La continuidad de la humanidad obedece a dos grandes vocaciones, las de madre y padre, tutelando, por amor y con amor, cual sembradores de vida.
Del progreso espiritual y material, deudores somos de quienes ejercen la vocación de maestros. Refiero solo tres casos emblemáticos, y uno más, especial. Albert Camus, cumplió lo que fue gracias a Louis Germain, su educador, a quien le dio crédito de sembrador en su discurso de aceptación del Premio Nobel: “la mano afectuosa que le tendió al niño pobre… Usted ha hecho posible lo que soy”. Mario Vargas Llosa, comenzó su discurso en igual ceremonia, invocando al hermano Justiniano, que le enseñó a leer, “la cosa más importante que me ha pasado en la vida”. Y Gabriel García Márquez, en escritos y reportajes, certificó que sus abuelos, Nicolás Márquez y Tranquilina Iguarán, con quienes convivió entre los 2 y los 8 años, le desgranaban relatos como en oración, como soñados, cual maestros sembradores. Y refiere: “allí aprendí que la historia podía ser tan fantástica como la imaginación”.
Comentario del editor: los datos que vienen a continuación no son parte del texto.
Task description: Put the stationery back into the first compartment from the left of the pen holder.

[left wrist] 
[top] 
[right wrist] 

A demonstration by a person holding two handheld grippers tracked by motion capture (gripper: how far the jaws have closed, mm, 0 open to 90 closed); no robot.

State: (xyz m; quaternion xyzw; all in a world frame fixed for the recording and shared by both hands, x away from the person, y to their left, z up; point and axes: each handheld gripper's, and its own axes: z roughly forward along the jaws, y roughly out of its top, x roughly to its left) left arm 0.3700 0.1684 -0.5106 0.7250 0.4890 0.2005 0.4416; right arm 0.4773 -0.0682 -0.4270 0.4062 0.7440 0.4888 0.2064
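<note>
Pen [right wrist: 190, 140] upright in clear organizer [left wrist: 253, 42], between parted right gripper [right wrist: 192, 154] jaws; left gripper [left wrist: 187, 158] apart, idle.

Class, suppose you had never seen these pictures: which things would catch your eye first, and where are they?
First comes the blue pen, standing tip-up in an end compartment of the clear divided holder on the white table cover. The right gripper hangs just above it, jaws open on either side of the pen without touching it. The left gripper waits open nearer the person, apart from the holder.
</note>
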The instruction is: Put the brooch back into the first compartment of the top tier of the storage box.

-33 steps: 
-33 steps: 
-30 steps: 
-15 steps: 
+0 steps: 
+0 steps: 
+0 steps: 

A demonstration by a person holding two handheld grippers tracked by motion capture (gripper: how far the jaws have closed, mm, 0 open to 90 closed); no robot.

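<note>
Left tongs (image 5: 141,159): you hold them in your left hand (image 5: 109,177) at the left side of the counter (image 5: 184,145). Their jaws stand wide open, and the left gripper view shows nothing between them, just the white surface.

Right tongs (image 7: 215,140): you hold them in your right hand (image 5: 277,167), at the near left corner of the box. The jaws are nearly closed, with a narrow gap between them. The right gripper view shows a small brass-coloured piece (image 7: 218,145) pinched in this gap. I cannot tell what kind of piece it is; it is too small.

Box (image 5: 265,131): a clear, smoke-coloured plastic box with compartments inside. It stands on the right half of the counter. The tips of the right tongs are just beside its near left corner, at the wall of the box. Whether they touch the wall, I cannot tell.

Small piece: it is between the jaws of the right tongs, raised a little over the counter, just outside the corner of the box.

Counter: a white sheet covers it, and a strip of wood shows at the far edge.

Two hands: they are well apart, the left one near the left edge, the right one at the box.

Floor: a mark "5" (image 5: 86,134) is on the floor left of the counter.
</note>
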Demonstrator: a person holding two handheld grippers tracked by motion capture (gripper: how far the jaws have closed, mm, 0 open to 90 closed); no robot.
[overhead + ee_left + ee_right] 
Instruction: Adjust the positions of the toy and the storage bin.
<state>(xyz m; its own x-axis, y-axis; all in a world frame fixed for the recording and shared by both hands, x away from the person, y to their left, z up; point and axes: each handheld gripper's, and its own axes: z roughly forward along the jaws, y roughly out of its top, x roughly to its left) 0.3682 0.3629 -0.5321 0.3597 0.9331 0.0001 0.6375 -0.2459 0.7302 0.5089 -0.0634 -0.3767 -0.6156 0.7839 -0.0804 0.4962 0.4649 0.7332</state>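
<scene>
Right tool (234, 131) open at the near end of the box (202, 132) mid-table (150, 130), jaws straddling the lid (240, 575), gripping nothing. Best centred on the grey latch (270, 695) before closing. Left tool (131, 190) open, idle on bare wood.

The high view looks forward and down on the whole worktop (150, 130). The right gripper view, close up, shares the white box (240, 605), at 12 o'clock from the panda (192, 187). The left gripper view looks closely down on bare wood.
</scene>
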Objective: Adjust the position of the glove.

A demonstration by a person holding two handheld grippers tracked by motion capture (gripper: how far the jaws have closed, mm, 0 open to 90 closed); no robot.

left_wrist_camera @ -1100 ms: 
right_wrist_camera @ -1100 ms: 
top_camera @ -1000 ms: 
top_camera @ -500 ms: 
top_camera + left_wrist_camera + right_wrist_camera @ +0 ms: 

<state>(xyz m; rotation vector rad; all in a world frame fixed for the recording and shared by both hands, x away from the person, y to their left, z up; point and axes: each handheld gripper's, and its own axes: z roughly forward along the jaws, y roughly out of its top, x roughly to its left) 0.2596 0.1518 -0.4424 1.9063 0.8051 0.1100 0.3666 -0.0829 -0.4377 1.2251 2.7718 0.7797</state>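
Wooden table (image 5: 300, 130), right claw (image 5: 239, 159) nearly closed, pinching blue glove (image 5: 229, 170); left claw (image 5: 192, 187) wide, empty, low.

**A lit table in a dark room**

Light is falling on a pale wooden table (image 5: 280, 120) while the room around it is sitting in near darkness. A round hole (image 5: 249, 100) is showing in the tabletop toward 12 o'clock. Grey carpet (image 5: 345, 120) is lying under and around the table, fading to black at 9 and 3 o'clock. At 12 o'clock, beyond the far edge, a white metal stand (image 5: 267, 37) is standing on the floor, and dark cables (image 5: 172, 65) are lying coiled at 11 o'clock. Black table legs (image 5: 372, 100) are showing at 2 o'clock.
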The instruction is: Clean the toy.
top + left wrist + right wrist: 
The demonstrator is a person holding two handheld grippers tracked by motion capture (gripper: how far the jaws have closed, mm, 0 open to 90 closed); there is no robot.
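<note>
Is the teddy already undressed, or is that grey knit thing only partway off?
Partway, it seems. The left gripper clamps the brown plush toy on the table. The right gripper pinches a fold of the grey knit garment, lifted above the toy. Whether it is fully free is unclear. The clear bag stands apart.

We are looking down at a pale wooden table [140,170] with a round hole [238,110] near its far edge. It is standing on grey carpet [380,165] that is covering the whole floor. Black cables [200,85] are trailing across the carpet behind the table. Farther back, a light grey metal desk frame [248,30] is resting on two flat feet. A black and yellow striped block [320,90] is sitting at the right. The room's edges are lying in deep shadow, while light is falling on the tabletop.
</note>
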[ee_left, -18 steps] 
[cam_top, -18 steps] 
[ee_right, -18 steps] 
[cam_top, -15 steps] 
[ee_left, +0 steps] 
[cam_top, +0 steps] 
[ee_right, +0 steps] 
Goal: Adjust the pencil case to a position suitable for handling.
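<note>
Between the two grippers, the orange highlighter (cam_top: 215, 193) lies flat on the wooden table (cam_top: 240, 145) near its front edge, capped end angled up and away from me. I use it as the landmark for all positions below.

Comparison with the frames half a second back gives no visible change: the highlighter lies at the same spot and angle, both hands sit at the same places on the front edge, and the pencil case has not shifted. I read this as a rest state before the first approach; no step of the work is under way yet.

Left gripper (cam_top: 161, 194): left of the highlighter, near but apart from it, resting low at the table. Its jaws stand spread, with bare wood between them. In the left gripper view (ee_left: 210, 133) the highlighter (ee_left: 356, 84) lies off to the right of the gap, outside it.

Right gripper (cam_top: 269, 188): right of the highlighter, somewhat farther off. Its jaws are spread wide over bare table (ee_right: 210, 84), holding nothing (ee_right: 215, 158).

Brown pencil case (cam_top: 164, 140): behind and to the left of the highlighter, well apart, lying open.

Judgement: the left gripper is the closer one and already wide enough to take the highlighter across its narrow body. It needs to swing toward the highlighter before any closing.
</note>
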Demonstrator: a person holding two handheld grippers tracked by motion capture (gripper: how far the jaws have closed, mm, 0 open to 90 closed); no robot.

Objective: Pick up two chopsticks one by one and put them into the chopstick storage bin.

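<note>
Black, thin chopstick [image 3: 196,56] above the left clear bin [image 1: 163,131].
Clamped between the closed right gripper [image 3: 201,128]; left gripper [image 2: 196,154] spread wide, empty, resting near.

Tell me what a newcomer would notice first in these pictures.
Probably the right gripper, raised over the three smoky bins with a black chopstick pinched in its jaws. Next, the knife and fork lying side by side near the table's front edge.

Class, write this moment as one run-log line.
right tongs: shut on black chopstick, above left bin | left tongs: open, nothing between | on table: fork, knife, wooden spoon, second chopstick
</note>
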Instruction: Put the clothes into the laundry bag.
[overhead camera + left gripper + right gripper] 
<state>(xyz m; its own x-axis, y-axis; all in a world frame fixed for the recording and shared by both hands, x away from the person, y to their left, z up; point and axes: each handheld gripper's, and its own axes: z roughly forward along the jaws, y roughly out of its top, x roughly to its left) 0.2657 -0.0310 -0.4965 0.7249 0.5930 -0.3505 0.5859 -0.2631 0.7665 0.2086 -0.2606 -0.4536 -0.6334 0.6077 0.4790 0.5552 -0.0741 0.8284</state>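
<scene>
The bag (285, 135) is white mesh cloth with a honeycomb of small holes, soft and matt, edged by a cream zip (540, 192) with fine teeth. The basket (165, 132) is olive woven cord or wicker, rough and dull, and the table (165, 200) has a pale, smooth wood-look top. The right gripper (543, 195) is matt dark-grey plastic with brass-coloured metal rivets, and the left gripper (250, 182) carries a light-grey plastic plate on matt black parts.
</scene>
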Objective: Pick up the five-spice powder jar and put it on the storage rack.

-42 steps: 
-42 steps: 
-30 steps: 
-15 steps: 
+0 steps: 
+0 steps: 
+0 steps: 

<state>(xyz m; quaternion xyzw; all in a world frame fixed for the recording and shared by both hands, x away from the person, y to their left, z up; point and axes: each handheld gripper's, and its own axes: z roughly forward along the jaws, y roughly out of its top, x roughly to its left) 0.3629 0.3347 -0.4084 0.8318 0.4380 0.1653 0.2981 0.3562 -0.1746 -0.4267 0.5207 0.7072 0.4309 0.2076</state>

El otro, especial, Jesucristo, sublime pedagogo, sembrador mayor de la humanidad. Libros no alcanzarían a desarrollar lo que sembró. Nicodemo, importante miembro del Sanedrín, lo reconoce como tal en Juan 3:2: “Rabí, sabemos que has venido de Dios como maestro…”
Encontrar la vocación y asumirla definirá nuestra felicidad. Alertar en esto a los bachilleres. El joven rico de los Evangelios que quiere seguir a Jesús, pero que no lo hace por no dejar sus bienes, será un permanente insatisfecho. A los bachilleres les llega el momento, el de las horas silenciosas, la primera decisión de vida, soledad frente a la propia conciencia, en donde deberán escuchar muy bien esa voz, la de su vocación, como un eco del destino en su interior, impreso en sus querencias y capacidades humanas. Tomarán así el camino para la realización de una vida plena. En aforismo de Nietzsche y de Píndaro, “para llegar a ser el que eres”.
La propia dignidad lo exige. No seguir la vocación, será como separar al bailarín del baile y de su música. Al contrario, al asumirla su laborar será suave, alegre, natural, “como el cantar del viento entre las cuerdas”. Vivir, o en la florescencia vital, o en un permanente otoño de actividades que marchitan el alma. Al considerar solo lo monetario, podría caerse en lo que Byung-Chul Han, en “La sociedad del cansancio”, describe como “el hombre que se explota a sí mismo y cree que se realiza”.
Alfareros de florecimientos personales lo fueron esos tres maestros de vocación, ellos, que sembraron en las vocaciones de esos tres niños, que se convirtieron con el paso del tiempo en Premios Nobel. Dice la “Canción del Sembrador”, en la zarzuela “La Rosa del Azafrán”: “No hay empresa más gallarda que el afán del sembrador…/ Sembrador, que has puesto en la besana (el surco) tu amor/la espiga de mañana será tu recompensa mejor…”
El mensaje es optimista. También en cualquier momento podremos convertirnos en artesanos de nuestra propia felicidad, para cumplirles a la vida, a los demás y a nosotros mismos. Dos pilares: vocación y voluntad. Y luego, al final de los días, ante la muerte, viviremos la serenidad del combatiente que cumplió con su cuota de militante y sus deberes.